[Opening RECORDS SHOWN section]

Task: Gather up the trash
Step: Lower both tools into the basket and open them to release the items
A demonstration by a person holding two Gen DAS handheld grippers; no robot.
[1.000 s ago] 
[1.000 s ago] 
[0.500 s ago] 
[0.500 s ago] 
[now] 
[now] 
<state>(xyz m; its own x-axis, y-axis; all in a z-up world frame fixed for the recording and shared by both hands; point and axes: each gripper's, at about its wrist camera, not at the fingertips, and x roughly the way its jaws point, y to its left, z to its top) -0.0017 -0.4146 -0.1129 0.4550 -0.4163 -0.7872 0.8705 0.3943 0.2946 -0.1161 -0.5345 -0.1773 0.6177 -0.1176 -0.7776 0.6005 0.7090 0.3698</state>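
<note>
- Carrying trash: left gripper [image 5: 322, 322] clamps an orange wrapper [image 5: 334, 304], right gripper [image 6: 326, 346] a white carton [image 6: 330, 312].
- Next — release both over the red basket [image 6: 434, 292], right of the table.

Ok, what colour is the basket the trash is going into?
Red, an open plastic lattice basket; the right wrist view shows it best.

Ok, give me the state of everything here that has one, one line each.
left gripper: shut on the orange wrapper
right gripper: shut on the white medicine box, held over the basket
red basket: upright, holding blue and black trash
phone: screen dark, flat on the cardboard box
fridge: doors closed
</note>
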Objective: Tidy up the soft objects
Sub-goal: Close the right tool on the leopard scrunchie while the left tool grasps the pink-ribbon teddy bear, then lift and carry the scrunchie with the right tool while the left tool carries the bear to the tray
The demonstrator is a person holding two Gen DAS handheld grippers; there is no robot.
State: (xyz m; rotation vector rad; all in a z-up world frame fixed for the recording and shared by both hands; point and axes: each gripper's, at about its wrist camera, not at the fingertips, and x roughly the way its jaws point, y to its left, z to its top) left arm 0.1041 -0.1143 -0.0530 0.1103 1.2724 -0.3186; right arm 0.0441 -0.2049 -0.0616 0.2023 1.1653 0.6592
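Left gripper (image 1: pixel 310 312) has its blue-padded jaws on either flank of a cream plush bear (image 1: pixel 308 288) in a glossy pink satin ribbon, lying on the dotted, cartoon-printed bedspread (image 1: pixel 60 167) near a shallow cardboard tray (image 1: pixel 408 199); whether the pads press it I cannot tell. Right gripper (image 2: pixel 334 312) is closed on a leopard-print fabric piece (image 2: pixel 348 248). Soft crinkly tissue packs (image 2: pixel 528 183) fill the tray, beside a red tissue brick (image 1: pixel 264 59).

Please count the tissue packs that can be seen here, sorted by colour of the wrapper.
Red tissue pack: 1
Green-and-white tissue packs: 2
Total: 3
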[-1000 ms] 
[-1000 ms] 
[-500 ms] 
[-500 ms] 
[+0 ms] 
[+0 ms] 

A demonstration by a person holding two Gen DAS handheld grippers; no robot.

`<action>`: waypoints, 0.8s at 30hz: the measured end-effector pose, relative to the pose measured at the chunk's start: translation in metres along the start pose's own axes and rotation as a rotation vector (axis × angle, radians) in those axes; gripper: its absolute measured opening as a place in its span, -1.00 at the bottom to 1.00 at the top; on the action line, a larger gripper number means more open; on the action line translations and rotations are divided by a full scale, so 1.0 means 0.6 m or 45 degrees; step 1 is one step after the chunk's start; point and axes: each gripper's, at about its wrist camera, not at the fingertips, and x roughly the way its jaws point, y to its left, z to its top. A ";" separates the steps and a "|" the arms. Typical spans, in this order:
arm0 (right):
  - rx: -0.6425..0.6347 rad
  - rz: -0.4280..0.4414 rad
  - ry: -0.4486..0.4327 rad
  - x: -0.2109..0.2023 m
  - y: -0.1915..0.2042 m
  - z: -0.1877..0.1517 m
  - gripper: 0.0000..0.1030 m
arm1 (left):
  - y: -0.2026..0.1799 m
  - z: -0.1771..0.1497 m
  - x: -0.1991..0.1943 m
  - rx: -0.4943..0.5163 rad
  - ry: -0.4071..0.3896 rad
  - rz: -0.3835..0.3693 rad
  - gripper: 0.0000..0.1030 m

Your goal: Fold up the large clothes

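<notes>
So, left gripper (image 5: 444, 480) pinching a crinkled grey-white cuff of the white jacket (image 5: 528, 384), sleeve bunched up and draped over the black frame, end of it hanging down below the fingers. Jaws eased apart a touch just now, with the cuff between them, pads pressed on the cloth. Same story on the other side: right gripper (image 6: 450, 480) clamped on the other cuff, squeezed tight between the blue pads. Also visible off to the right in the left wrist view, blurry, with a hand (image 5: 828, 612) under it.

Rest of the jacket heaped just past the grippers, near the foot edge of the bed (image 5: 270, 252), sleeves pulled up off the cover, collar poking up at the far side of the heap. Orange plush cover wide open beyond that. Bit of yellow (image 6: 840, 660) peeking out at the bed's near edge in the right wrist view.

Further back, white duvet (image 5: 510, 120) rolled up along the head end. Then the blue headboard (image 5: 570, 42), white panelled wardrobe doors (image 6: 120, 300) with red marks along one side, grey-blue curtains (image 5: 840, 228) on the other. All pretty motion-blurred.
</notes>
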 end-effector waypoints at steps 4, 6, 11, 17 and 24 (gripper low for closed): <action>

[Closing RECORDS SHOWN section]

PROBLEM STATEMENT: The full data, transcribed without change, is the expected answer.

REPLY:
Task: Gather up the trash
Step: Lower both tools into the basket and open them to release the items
A demonstration by a person holding two Gen DAS handheld grippers; no robot.
[1.000 s ago] 
[1.000 s ago] 
[0.500 s ago] 
[0.500 s ago] 
[now] 
[now] 
<state>(xyz m; its own x-axis, y-axis; all in a z-up world frame fixed for the recording and shared by both hands; point and axes: each gripper's, at about its wrist camera, not at the fingertips, and x roughly the way its jaws point, y to its left, z to its top) -0.0017 -0.4146 -0.1129 0.4550 -0.4163 -0.7872 0.8705 0.3943 0.2946 -0.1161 -0.5345 -0.1773 0.6177 -0.1176 -0.7776 0.6005 0.7090 0.3698</state>
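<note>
- Carrying trash: left gripper [image 5: 322, 322] clamps an orange wrapper [image 5: 334, 304], right gripper [image 6: 326, 346] a white carton [image 6: 330, 312].
- Next — release both over the red basket [image 6: 434, 292], right of the table.

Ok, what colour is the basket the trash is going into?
Red, an open plastic lattice basket; the right wrist view shows it best.

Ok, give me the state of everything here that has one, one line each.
left gripper: shut on the orange wrapper
right gripper: shut on the white medicine box, held over the basket
red basket: upright, holding blue and black trash
phone: screen dark, flat on the cardboard box
fridge: doors closed
</note>
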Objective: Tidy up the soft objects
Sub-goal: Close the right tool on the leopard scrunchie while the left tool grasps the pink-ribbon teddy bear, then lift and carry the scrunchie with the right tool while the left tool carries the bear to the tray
The demonstrator is a person holding two Gen DAS handheld grippers; there is no robot.
State: (xyz m; rotation vector rad; all in a z-up world frame fixed for the recording and shared by both hands; point and axes: each gripper's, at about its wrist camera, not at the fingertips, and x roughly the way its jaws point, y to its left, z to its top) left arm 0.1041 -0.1143 -0.0530 0.1103 1.2724 -0.3186; right arm 0.0441 -0.2049 -0.0616 0.2023 1.1653 0.6592
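Left gripper (image 1: pixel 310 312) has its blue-padded jaws on either flank of a cream plush bear (image 1: pixel 308 288) in a glossy pink satin ribbon, lying on the dotted, cartoon-printed bedspread (image 1: pixel 60 167) near a shallow cardboard tray (image 1: pixel 408 199); whether the pads press it I cannot tell. Right gripper (image 2: pixel 334 312) is closed on a leopard-print fabric piece (image 2: pixel 348 248). Soft crinkly tissue packs (image 2: pixel 528 183) fill the tray, beside a red tissue brick (image 1: pixel 264 59).

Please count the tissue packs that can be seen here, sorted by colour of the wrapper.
Red tissue pack: 1
Green-and-white tissue packs: 2
Total: 3
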[-1000 ms] 
[-1000 ms] 
[-500 ms] 
[-500 ms] 
[+0 ms] 
[+0 ms] 

A demonstration by a person holding two Gen DAS handheld grippers; no robot.

`<action>`: waypoints, 0.8s at 30hz: the measured end-effector pose, relative to the pose measured at the chunk's start: translation in metres along the start pose's own axes and rotation as a rotation vector (axis × angle, radians) in those axes; gripper: its absolute measured opening as a place in its span, -1.00 at the bottom to 1.00 at the top; on the action line, a larger gripper number means more open; on the action line translations and rotations are divided by a full scale, so 1.0 means 0.6 m or 45 degrees; step 1 is one step after the chunk's start; point and axes: each gripper's, at about its wrist camera, not at the fingertips, and x roughly the way its jaws point, y to its left, z to its top. A ";" separates the steps and a "|" the arms. Typical spans, in this order:
arm0 (right):
  - rx: -0.6425..0.6347 rad
  - rz: -0.4280..0.4414 rad
  - ry: -0.4486..0.4327 rad
  - x: -0.2109..0.2023 m
  - y: -0.1915..0.2042 m
  - z: -0.1877..0.1517 m
  - gripper: 0.0000..0.1030 m
arm1 (left):
  - y: -0.2026..0.1799 m
  - z: -0.1771..0.1497 m
  - x: -0.1991..0.1943 m
  - rx: -0.4943..0.5163 rad
  - ry: -0.4071..0.3896 rad
  - rz: -0.3835..0.3693 rad
  - gripper: 0.0000..0.1030 m

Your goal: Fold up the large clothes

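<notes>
So, left gripper (image 5: 444, 480) pinching a crinkled grey-white cuff of the white jacket (image 5: 528, 384), sleeve bunched up and draped over the black frame, end of it hanging down below the fingers. Jaws eased apart a touch just now, with the cuff between them, pads pressed on the cloth. Same story on the other side: right gripper (image 6: 450, 480) clamped on the other cuff, squeezed tight between the blue pads. Also visible off to the right in the left wrist view, blurry, with a hand (image 5: 828, 612) under it.

Rest of the jacket heaped just past the grippers, near the foot edge of the bed (image 5: 270, 252), sleeves pulled up off the cover, collar poking up at the far side of the heap. Orange plush cover wide open beyond that. Bit of yellow (image 6: 840, 660) peeking out at the bed's near edge in the right wrist view.

Further back, white duvet (image 5: 510, 120) rolled up along the head end. Then the blue headboard (image 5: 570, 42), white panelled wardrobe doors (image 6: 120, 300) with red marks along one side, grey-blue curtains (image 5: 840, 228) on the other. All pretty motion-blurred.
</notes>
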 end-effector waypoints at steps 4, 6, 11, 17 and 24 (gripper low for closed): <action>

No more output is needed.